• **What is needed**: Using the listing below, copy exactly the lines from the one containing "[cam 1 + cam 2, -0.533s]" to the one containing "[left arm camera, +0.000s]", both lines included, and no others.

• **Material for this exercise**:

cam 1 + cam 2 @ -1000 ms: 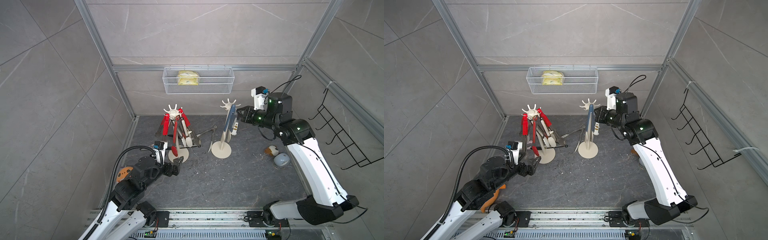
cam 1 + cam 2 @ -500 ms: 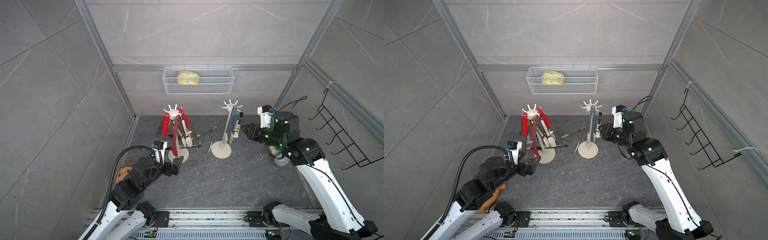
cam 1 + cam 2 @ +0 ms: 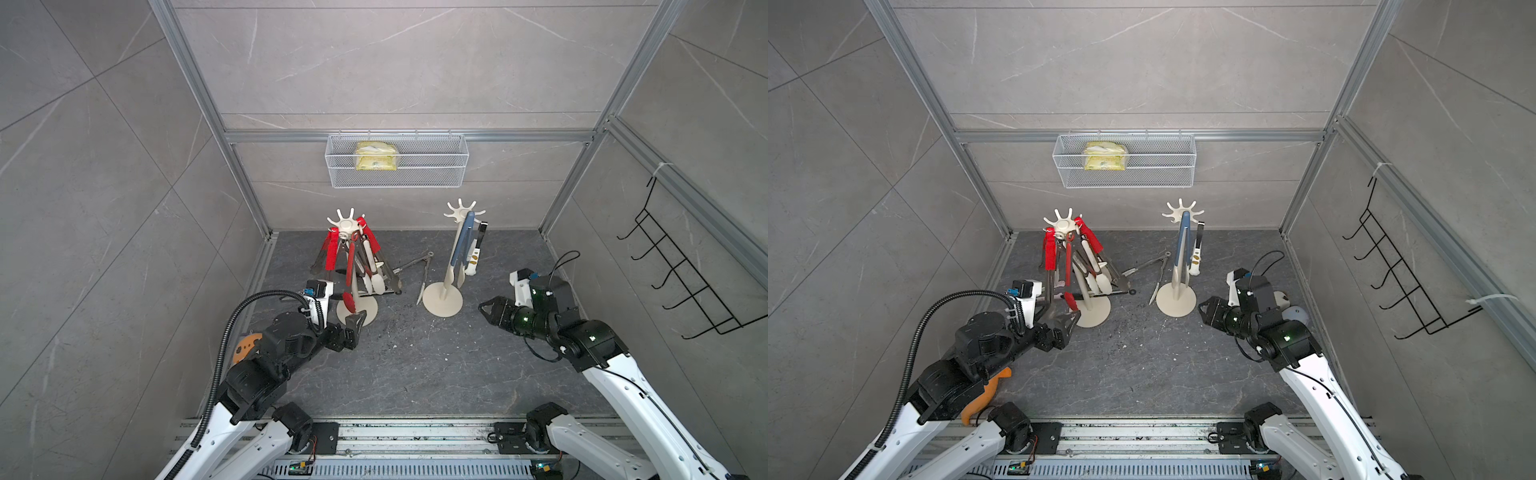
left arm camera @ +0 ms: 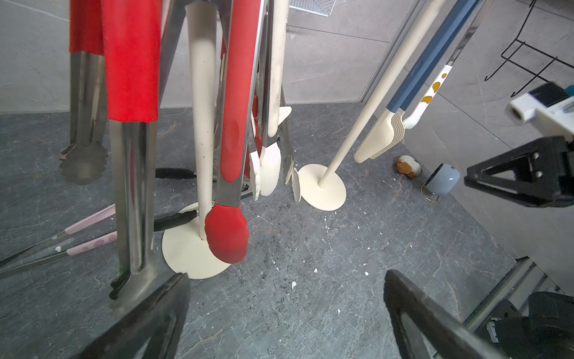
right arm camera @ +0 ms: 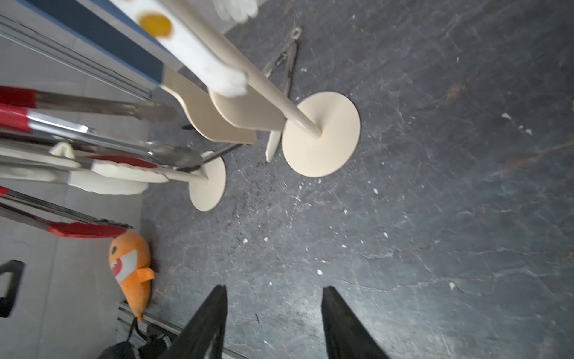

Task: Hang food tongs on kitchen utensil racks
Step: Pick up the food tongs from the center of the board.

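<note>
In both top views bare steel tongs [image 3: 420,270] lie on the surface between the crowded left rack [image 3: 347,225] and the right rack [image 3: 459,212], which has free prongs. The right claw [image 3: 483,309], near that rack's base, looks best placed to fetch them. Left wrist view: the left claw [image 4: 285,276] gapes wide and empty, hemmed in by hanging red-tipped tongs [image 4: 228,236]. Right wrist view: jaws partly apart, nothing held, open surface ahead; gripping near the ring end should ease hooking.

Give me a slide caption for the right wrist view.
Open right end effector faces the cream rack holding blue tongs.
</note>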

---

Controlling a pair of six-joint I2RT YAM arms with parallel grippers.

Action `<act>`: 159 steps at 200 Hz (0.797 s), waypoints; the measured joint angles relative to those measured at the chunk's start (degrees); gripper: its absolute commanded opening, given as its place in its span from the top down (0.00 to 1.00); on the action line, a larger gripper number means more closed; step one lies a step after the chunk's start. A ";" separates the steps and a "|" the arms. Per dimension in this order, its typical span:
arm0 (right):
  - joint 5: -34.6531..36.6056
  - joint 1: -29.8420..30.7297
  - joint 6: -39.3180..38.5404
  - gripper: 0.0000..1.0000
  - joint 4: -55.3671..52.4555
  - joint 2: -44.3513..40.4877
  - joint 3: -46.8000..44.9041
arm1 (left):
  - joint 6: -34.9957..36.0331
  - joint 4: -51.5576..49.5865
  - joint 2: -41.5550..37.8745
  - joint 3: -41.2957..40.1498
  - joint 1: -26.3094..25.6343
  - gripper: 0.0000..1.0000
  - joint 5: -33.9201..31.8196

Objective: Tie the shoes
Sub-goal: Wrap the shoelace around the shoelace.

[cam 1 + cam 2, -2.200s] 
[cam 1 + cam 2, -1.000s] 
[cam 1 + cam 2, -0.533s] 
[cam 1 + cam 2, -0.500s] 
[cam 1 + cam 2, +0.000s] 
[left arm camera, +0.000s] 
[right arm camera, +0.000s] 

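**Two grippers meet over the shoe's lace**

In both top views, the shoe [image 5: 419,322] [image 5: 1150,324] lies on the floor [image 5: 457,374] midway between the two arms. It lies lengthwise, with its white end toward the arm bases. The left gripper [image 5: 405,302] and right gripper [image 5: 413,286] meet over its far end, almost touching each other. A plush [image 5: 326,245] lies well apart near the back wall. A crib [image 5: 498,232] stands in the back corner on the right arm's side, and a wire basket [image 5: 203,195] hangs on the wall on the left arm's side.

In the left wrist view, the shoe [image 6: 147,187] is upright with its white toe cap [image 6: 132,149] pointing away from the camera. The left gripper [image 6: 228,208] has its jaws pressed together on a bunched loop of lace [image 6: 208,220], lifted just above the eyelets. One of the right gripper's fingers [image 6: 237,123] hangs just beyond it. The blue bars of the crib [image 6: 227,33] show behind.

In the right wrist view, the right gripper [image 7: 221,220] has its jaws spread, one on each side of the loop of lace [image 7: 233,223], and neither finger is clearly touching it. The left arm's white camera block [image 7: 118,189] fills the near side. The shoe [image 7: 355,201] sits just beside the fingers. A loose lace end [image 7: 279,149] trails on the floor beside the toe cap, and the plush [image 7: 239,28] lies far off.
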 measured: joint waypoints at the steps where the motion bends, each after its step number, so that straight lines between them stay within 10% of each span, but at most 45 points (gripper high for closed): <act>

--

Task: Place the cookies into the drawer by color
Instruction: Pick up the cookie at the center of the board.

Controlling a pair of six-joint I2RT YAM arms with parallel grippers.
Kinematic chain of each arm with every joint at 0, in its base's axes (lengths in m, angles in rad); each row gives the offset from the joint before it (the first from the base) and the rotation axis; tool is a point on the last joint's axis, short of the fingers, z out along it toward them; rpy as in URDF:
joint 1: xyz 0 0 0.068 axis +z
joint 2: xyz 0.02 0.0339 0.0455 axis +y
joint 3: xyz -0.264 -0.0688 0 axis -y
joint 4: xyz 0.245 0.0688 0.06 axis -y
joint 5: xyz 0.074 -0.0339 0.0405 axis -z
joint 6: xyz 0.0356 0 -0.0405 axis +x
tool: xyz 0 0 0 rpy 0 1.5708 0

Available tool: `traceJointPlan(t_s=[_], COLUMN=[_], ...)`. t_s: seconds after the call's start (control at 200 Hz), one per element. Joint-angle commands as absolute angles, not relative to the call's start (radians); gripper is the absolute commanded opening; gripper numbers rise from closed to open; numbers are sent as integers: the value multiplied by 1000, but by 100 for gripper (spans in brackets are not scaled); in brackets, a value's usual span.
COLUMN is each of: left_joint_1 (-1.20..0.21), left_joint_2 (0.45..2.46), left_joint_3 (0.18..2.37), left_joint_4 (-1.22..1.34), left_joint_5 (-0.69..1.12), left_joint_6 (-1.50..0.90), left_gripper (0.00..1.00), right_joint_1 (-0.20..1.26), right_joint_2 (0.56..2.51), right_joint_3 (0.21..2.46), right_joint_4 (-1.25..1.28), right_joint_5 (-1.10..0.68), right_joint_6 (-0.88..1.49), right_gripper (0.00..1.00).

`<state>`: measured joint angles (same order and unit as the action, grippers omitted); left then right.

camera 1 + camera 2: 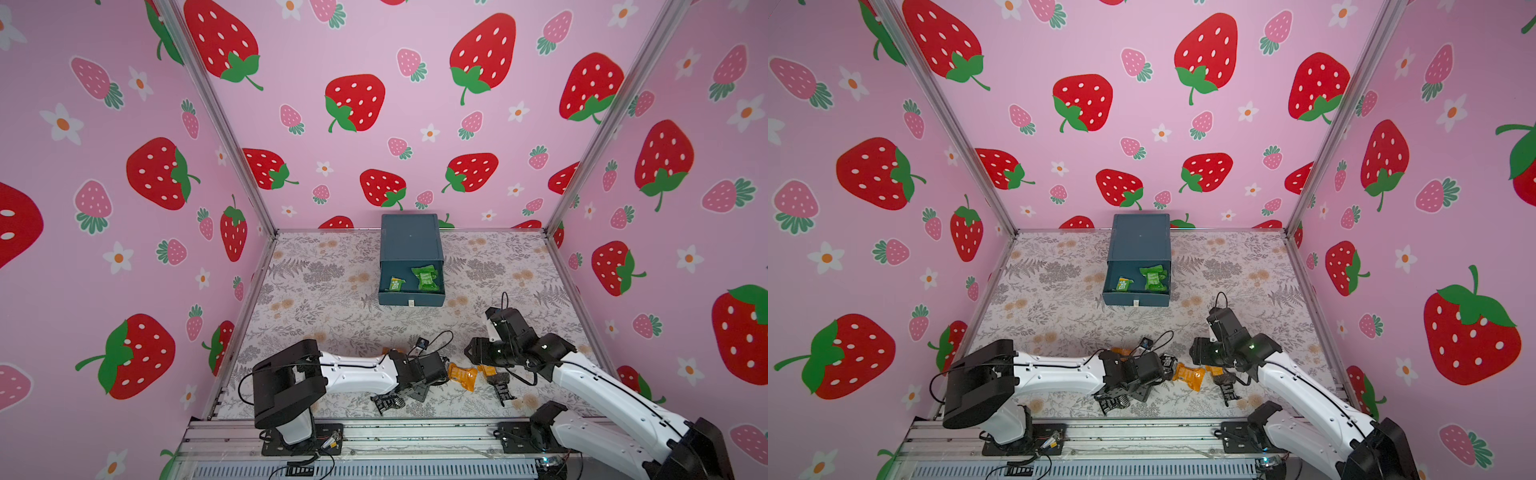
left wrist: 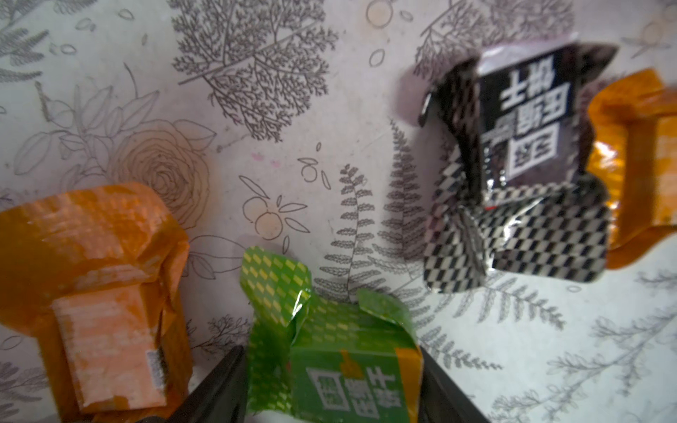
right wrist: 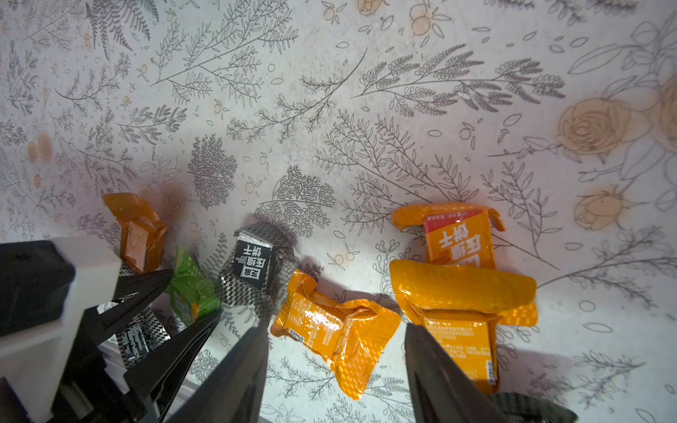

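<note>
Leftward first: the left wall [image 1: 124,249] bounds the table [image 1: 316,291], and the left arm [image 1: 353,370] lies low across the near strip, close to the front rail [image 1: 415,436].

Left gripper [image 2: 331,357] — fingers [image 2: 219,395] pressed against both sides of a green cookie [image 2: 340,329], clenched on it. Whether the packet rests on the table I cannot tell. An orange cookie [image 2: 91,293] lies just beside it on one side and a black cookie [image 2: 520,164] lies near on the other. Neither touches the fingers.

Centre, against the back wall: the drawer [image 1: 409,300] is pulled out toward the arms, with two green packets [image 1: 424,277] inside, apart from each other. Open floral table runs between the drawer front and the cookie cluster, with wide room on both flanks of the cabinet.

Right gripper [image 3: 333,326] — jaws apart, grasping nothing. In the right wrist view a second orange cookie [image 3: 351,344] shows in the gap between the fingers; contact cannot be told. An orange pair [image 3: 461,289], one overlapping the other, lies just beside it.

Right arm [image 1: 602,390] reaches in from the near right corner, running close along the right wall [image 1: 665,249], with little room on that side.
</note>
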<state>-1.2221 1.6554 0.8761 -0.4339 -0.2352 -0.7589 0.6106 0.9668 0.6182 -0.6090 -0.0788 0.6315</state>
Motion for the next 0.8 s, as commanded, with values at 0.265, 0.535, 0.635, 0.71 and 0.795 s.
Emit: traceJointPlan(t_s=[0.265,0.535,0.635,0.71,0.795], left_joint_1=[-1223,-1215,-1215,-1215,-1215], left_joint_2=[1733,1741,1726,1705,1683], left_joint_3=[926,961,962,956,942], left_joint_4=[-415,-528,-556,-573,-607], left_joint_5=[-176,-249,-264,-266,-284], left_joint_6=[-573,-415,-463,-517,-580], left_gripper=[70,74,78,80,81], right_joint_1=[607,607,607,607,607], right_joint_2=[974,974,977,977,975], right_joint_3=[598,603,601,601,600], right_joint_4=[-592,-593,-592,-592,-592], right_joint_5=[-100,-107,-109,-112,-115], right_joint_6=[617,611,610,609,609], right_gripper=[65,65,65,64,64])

• **Exercise answer**:
[cam 1 + cam 2, -0.533s] 
[cam 1 + cam 2, -0.500s] 
[cam 1 + cam 2, +0.000s] 
[left arm camera, +0.000s] 

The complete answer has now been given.